# Problem
The complete listing goes into the output exactly, without its pictures.

=-=-=

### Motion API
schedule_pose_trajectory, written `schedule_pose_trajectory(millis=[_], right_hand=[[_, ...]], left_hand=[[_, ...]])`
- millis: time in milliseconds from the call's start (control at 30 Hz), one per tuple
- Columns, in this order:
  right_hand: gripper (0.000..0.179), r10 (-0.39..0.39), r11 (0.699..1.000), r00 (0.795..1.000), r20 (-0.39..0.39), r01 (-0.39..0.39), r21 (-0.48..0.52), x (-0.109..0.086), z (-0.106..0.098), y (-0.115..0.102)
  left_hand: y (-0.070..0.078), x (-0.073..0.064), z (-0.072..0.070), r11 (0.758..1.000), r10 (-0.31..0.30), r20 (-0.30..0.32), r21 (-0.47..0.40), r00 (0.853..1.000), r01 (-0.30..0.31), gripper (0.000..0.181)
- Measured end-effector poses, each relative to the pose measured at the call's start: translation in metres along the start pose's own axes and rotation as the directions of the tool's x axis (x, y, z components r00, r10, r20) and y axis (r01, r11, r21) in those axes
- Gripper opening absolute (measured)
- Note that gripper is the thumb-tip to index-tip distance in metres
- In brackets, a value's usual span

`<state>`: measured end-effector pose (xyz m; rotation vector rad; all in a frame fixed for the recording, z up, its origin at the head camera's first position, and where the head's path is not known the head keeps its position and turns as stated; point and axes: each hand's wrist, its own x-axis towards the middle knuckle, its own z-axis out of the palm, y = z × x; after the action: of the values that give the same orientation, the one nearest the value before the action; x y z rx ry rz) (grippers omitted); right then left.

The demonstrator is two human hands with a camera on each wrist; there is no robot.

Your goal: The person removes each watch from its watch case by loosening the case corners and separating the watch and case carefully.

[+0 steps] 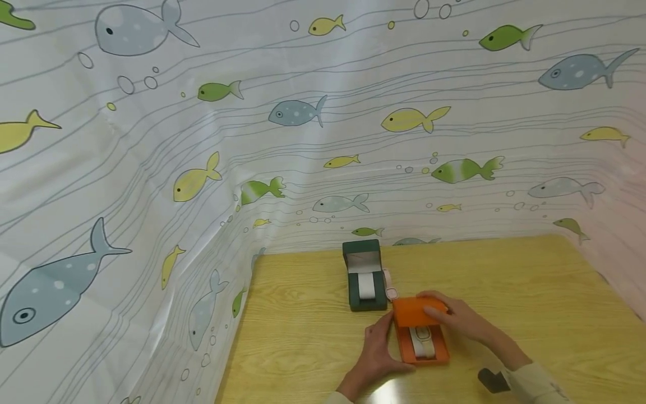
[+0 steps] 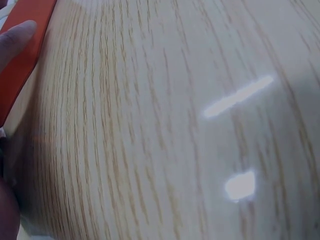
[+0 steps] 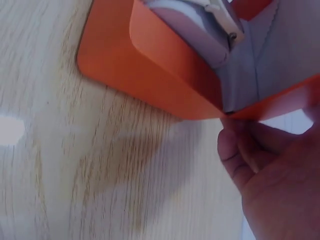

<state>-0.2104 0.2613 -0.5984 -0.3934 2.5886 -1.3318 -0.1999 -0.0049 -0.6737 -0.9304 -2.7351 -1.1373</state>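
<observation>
An orange watch box (image 1: 441, 347) stands on the wooden table with its lid (image 1: 410, 310) partly raised. Inside, a watch with a pale strap (image 1: 423, 333) is wrapped round a white cushion. My left hand (image 1: 375, 354) holds the box at its left side, its thumb by the front edge; the left wrist view shows that thumb (image 2: 17, 40) on the orange wall. With my right hand (image 1: 463, 320) I grip the lid at its right side. In the right wrist view its curled fingers (image 3: 240, 150) are at the hinge corner, and part of the hand is cut off.
Behind and to the left, a dark green watch box (image 1: 368, 306) stands open with a white cushion (image 1: 366, 286) in it. A pink watch (image 1: 392, 292) lies between the two boxes. Fish-patterned sheeting (image 1: 303, 168) walls the table (image 1: 292, 342) at the back and sides.
</observation>
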Motion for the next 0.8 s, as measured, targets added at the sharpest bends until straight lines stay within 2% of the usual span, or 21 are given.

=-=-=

# Response area
### Motion API
schedule_pose_trajectory, written `schedule_pose_trajectory(millis=[_], right_hand=[[_, ...]], left_hand=[[_, ...]])`
- millis: time in milliseconds from the call's start (control at 30 Hz), one per tuple
- Columns, in this order:
  right_hand: gripper (0.000..0.179), r10 (-0.39..0.39), r11 (0.699..1.000), r00 (0.795..1.000), r20 (-0.39..0.39), r01 (-0.39..0.39), r21 (-0.48..0.52), x (-0.109..0.086), z (-0.106..0.098), y (-0.115..0.102)
  left_hand: y (-0.070..0.078), x (-0.073..0.064), z (-0.072..0.070), r11 (0.758..1.000), r10 (-0.31..0.30), r20 (-0.30..0.32), r21 (-0.47..0.40), r00 (0.853..1.000), r01 (-0.30..0.31), gripper (0.000..0.181)
- Measured end-effector poses, each relative to the pose measured at the call's start: translation in metres along the start pose's own axes and rotation as the directions of the tool's x axis (x, y, z components r00, r10, r20) and y axis (r01, r11, r21) in those axes
- Gripper opening absolute (measured)
- Note that gripper is the thumb-tip to index-tip distance in metres
- In brackets, a value's usual span

`<state>`: measured end-effector pose (xyz m; rotation vector rad; all in a frame fixed for the recording, z up, its origin at the head camera's first position, and where the head's path is not known the head keeps its position and turns as stated; point and axes: each hand's wrist, its own x-axis towards the middle knuckle, its own z-axis out of the palm, y = z × x; after the action: of the values that give the same orientation, the one nearest the value before the action; x y z rx ry rz) (grippers omitted); right then left.

The demonstrator is two human hands with a camera on each wrist; there is no robot.

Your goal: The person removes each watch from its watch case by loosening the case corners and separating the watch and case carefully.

[+0 steps] 
[+0 steps] 
[+0 steps] 

<state>-0.2104 0.2613 -0.5984 -0.3934 2.5886 -1.3318 -0.1999 -0.0049 -0.6737 -0.9304 -2.7351 -1.1373</state>
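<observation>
An orange watch box (image 1: 441, 347) stands on the wooden table with its lid (image 1: 410, 310) partly raised. Inside, a watch with a pale strap (image 1: 423, 333) is wrapped round a white cushion. My left hand (image 1: 375, 354) holds the box at its left side, its thumb by the front edge; the left wrist view shows that thumb (image 2: 17, 40) on the orange wall. With my right hand (image 1: 463, 320) I grip the lid at its right side. In the right wrist view its curled fingers (image 3: 240, 150) are at the hinge corner, and part of the hand is cut off.
Behind and to the left, a dark green watch box (image 1: 368, 306) stands open with a white cushion (image 1: 366, 286) in it. A pink watch (image 1: 392, 292) lies between the two boxes. Fish-patterned sheeting (image 1: 303, 168) walls the table (image 1: 292, 342) at the back and sides.
</observation>
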Motion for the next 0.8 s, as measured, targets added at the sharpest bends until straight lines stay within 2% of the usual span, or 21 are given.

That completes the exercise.